Task requirements —
Reproduce the data below line by line, from its first line to the line with "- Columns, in", both included, and nothing past that point.

Stored data —
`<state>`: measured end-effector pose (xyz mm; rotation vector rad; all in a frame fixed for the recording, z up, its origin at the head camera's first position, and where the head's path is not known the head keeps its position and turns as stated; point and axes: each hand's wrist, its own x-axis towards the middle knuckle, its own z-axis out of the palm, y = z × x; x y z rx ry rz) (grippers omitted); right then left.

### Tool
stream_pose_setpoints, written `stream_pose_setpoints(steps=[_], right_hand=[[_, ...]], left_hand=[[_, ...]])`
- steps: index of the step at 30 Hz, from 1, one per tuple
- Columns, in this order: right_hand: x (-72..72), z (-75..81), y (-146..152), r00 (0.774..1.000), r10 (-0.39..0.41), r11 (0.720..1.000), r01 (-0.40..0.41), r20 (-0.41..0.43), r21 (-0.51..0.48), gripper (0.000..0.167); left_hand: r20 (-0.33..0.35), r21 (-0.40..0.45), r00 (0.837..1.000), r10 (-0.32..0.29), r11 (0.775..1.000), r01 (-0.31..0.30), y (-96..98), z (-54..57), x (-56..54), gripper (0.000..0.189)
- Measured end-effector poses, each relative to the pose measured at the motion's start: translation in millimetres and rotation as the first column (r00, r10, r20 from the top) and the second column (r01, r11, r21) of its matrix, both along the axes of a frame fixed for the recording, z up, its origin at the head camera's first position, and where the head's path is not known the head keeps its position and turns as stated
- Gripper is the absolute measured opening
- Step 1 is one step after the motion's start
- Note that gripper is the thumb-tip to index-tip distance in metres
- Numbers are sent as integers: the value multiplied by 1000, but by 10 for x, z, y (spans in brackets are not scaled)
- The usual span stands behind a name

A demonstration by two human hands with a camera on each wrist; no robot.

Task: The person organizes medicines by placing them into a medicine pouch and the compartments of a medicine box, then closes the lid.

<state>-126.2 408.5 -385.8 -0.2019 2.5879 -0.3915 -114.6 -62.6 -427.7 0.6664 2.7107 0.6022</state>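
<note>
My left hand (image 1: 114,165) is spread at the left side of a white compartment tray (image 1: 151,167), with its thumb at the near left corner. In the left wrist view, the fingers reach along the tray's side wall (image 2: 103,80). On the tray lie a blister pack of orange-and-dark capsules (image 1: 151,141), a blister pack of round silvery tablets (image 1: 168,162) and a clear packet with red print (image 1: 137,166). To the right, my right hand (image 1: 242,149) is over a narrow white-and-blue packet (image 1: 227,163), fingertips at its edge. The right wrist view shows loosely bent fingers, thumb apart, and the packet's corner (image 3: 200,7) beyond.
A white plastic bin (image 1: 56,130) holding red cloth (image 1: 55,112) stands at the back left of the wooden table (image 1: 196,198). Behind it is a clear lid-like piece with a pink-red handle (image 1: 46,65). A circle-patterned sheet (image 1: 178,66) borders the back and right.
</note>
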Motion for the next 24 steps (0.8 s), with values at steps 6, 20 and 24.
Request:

Solution below —
`<state>`: measured end-effector pose (xyz mm; rotation vector rad; all in a frame fixed for the recording, z up, its origin at the head camera's first position, and where the head's path is not known the head keeps its position and turns as stated; point and axes: each hand's wrist, its own x-axis towards the middle knuckle, its own z-axis out of the palm, y = z × x; x y z rx ry rz) (grippers omitted); right then left.

### Tool
stream_pose_setpoints, written `stream_pose_setpoints(steps=[_], right_hand=[[_, ...]], left_hand=[[_, ...]])`
- steps: index of the step at 30 Hz, from 1, one per tuple
- Columns, in this order: right_hand: x (-72..72), z (-75..81), y (-146..152), r00 (0.774..1.000), r10 (-0.39..0.41), r11 (0.720..1.000), r01 (-0.40..0.41), r20 (-0.41..0.43), r21 (-0.51..0.48), gripper (0.000..0.167); left_hand: r20 (-0.33..0.35), r21 (-0.40..0.45), r00 (0.837..1.000), r10 (-0.32..0.29), r11 (0.775..1.000), r01 (-0.31..0.30), y (-96..98), z (-54..57), x (-56..54), gripper (0.000..0.189)

Nothing else is part of this exercise.